Checo cada tranca e ativo todos os alarmes do carro, da casa; mas o perigo de perder o que tenho não é a única sensação a me tirar o sono. Isolando-me da marginalidade, escondendo-me da violência, afastando-me da cidade, privando-me de passeios noturnos, evito certos lugares e, até mesmo, tranco-me em casa “para não dar chance ao ladrão”. A pergunta inquietante é: se me afasto da sociedade, quem é o marginal? Se me tranco em casa, quem foi preso? Minha mente não é tão bem protegida quanto a minha conta no banco, nem blindada como meu carro e torna-se cada vez mais difícil evitar que ela seja invadida por pensamentos como esse.

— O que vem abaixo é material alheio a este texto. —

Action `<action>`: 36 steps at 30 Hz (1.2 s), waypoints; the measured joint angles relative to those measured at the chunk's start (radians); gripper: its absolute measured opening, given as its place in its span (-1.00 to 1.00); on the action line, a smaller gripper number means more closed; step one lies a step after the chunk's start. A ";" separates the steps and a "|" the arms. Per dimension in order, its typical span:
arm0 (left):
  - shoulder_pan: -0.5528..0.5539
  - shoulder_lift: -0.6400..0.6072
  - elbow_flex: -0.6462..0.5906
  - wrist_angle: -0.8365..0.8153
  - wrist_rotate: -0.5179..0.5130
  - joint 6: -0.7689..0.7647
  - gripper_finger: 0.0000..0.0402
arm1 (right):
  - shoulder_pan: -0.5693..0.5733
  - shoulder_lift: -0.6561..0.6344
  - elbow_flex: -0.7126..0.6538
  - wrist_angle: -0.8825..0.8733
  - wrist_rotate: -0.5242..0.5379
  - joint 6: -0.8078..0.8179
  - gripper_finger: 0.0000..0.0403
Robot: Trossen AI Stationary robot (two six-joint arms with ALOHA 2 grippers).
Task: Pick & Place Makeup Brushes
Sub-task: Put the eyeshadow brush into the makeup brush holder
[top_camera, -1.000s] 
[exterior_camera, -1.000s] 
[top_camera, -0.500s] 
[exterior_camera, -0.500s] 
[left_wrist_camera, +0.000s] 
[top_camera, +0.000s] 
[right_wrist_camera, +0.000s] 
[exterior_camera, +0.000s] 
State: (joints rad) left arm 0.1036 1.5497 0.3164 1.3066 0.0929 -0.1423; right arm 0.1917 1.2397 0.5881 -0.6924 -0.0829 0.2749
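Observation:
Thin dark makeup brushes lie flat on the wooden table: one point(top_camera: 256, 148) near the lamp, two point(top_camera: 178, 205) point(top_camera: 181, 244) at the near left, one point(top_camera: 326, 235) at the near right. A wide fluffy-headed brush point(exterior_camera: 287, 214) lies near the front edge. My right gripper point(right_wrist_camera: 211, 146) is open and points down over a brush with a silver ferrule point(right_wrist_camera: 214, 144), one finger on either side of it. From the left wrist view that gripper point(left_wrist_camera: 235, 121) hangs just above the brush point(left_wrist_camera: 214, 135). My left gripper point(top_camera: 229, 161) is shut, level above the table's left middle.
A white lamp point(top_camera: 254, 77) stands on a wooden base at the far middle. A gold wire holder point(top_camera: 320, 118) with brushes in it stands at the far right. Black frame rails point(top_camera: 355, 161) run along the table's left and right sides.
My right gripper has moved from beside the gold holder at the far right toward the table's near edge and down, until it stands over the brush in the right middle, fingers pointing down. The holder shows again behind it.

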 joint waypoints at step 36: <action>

Outra inquietação que me acomete diz respeito à responsabilidade social pelo bandido de que fujo. O sistema que o coloca à margem da sociedade é o mesmo que me coloca no topo. Se tenho tanto que preciso protegê-lo; acaso não é um pouco do que tenho, que falta àquele que me agride? Aquilo de que ele precisa não é dele por que é meu. Mas ele ainda precisa, e por isso rouba. Quem se tornou o bandido, enfim?
Ignorando essas e outras frustrações, tranco-me com minhas posses e meus iguais num condomínio fechado e gozo de todo o luxo e conforto de que disponho. Agarro com força as vantagens de minha prisão domiciliar e não preciso pensar no bandido, no mundo real, nem em tudo o que perdi.